2021-10-20 10:01:35

by Sargun Dhillon

[permalink] [raw]
Subject: Retrieving the network namespace of a socket

I'm working on a problem where I need to determine which network namespace a
given socket is in. I can currently bruteforce this by using INET_DIAG, and
enumerating namespaces and working backwards.

I was wondering if anyone had any suggestions on where to add this capability,
or suggestions how on how it might look? It appears like using network namespace
IDs is the thing to do -- I'm unsure of whether this API fits better into
ioctl_ns, getsockopt, netlink, or even somewhere in proc. I'm curious what
people think. I think that the "easiest" way would be to drop it into fdinfo
in proc.

Alternatively, I may have overlooked an existing API.

-Thanks,
Sargun


2021-10-20 14:05:08

by Sergey Ryazanov

[permalink] [raw]
Subject: Re: Retrieving the network namespace of a socket

Hello Sargun,

On Wed, Oct 20, 2021 at 12:57 PM Sargun Dhillon <[email protected]> wrote:
> I'm working on a problem where I need to determine which network namespace a
> given socket is in. I can currently bruteforce this by using INET_DIAG, and
> enumerating namespaces and working backwards.

Namespace is not a per-socket, but a per-process attribute.
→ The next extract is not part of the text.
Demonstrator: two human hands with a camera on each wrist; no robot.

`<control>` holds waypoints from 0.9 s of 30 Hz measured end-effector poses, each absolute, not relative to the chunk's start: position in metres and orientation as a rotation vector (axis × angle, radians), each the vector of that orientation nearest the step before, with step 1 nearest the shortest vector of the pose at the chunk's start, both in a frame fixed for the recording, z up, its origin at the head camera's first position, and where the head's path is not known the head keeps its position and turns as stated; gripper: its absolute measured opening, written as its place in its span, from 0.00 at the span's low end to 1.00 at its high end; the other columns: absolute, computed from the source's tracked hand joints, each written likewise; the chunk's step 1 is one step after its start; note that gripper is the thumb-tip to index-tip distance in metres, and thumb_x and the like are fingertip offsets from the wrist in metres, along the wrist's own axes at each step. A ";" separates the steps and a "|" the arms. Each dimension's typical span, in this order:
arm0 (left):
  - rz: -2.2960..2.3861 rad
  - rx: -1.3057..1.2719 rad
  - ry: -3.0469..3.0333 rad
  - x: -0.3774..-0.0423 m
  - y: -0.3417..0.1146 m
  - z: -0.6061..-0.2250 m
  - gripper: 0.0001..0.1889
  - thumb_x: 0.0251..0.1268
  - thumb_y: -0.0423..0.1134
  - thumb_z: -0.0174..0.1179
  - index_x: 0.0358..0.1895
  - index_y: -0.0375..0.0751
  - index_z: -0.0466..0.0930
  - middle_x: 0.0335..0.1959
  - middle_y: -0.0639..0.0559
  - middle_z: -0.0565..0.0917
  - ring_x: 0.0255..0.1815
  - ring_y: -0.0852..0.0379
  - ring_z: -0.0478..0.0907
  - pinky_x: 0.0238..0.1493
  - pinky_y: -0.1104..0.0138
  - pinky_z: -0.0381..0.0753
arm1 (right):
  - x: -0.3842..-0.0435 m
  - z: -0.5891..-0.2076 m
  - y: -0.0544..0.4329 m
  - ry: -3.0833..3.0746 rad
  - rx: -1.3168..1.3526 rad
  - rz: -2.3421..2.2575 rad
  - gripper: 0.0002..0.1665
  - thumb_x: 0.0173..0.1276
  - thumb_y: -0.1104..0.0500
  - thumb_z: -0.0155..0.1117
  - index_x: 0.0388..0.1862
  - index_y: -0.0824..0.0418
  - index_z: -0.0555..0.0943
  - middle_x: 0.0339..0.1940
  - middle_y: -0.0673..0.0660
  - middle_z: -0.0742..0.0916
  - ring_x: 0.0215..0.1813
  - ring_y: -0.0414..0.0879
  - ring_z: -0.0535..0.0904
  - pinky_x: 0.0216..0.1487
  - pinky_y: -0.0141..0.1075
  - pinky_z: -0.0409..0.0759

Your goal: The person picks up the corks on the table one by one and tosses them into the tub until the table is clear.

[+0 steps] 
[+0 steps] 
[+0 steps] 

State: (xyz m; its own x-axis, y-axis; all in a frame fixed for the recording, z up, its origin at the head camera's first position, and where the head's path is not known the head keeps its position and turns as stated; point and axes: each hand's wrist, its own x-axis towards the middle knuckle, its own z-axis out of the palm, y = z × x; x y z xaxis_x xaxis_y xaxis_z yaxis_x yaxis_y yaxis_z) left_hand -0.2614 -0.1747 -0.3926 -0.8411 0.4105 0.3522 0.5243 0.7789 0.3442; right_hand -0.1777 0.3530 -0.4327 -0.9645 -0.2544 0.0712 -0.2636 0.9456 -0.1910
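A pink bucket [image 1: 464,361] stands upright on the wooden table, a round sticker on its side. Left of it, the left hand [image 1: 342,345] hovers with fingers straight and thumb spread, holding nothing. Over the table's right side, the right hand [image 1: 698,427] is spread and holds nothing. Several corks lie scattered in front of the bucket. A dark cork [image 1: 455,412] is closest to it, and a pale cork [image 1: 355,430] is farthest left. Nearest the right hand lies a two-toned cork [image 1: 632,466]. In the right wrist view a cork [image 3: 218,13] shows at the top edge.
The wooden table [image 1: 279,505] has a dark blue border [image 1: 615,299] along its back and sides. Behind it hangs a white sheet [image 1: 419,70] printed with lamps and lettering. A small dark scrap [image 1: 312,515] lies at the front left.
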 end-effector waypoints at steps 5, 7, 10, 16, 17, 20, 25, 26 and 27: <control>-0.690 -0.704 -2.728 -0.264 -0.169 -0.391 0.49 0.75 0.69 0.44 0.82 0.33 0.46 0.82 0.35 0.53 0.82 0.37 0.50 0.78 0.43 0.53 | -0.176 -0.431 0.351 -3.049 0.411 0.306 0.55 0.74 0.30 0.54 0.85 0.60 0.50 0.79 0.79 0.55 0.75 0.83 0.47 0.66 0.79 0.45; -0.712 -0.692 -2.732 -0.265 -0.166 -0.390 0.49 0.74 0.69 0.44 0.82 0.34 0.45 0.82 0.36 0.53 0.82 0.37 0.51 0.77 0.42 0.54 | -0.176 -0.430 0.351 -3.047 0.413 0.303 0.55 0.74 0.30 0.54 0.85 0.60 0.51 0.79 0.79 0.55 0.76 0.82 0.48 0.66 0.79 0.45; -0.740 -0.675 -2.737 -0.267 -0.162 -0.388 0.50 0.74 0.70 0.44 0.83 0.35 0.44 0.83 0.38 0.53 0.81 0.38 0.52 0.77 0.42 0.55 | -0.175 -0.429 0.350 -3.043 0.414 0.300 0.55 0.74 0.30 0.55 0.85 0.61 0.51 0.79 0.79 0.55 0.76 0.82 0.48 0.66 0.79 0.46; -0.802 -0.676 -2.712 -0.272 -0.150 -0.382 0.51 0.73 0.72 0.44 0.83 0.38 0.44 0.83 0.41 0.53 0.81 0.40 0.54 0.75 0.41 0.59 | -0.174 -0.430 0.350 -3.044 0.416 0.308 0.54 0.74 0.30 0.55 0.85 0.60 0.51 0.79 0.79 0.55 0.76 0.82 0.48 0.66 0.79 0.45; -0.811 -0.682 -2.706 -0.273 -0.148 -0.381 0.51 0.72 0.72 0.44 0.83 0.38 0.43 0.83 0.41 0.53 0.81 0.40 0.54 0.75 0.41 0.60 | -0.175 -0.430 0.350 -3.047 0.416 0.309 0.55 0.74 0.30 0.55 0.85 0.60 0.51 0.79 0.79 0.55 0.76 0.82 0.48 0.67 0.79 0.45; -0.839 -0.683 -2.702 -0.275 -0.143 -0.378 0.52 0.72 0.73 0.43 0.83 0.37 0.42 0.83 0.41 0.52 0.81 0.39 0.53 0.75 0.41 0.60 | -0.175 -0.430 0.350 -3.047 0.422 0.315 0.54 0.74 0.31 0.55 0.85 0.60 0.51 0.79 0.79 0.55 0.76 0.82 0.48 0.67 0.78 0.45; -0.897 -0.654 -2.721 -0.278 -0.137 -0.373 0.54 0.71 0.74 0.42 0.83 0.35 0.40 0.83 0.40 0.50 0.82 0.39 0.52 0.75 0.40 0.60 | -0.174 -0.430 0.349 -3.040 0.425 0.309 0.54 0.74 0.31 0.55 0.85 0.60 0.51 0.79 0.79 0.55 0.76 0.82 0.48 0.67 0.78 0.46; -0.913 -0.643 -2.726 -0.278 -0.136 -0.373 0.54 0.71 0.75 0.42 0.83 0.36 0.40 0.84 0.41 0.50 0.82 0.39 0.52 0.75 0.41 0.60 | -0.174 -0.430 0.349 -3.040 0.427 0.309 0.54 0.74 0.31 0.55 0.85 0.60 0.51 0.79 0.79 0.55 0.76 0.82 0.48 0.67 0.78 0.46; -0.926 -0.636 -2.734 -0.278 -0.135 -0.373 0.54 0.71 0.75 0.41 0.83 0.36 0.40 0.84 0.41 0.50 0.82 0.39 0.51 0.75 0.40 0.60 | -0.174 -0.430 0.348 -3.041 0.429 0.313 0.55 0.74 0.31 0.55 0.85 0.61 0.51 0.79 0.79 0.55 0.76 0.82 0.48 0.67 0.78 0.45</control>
So each
socket of a process belongs to the same namespace.

Could you elaborate what kind of problem you are trying to solve?
Maybe there is a more simple solution. for it.

--
Sergey

2021-10-20 16:39:19

by Sargun Dhillon

[permalink] [raw]
Subject: Re: Retrieving the network namespace of a socket

On Wed, Oct 20, 2021 at 05:03:56PM +0300, Sergey Ryazanov wrote:
> Hello Sargun,
>
> On Wed, Oct 20, 2021 at 12:57 PM Sargun Dhillon <[email protected]> wrote:
> > I'm working on a problem where I need to determine which network namespace a
> > given socket is in. I can currently bruteforce this by using INET_DIAG, and
> > enumerating namespaces and working backwards.
>
> Namespace is not a per-socket, but a per-process attribute. So each
> socket of a process belongs to the same namespace.
>
> Could you elaborate what kind of problem you are trying to solve?
> Maybe there is a more simple solution. for it.
>
> --
> Sergey

That's not entirely true. See the folowing code:

int main() {
int fd1, fd2;
fd1 = socket(AF_INET, SOCK_STREAM, 0);
assert(fd1 >= 0);
assert(unshare(CLONE_NEWNET) == 0);
fd2 = socket(AF_INET, SOCK_STREAM, 0);
assert(fd2 >= 0);
}

fd1 and fd2 have different sock_net.

The context for this is:
https://linuxplumbersconf.org/event/11/contributions/932/

We need to figure out, for a given socket, if it has reachability to a given IP.

2021-10-20 19:28:04

by Sargun Dhillon

[permalink] [raw]
Subject: Re: Retrieving the network namespace of a socket

On Wed, Oct 20, 2021 at 04:34:18PM +0000, Sargun Dhillon wrote:
> On Wed, Oct 20, 2021 at 05:03:56PM +0300, Sergey Ryazanov wrote:
> > Hello Sargun,
> >
> > On Wed, Oct 20, 2021 at 12:57 PM Sargun Dhillon <[email protected]> wrote:
> > > I'm working on a problem where I need to determine which network namespace a
> > > given socket is in. I can currently bruteforce this by using INET_DIAG, and
> > > enumerating namespaces and working backwards.
> >
> > Namespace is not a per-socket, but a per-process attribute. So each
> > socket of a process belongs to the same namespace.
> >
> > Could you elaborate what kind of problem you are trying to solve?
> > Maybe there is a more simple solution. for it.
> >
> > --
> > Sergey
>
> That's not entirely true. See the folowing code:
>
> int main() {
> int fd1, fd2;
> fd1 = socket(AF_INET, SOCK_STREAM, 0);
> assert(fd1 >= 0);
> assert(unshare(CLONE_NEWNET) == 0);
> fd2 = socket(AF_INET, SOCK_STREAM, 0);
> assert(fd2 >= 0);
> }
>
> fd1 and fd2 have different sock_net.
>
> The context for this is:
> https://linuxplumbersconf.org/event/11/contributions/932/
>
> We need to figure out, for a given socket, if it has reachability to a given IP.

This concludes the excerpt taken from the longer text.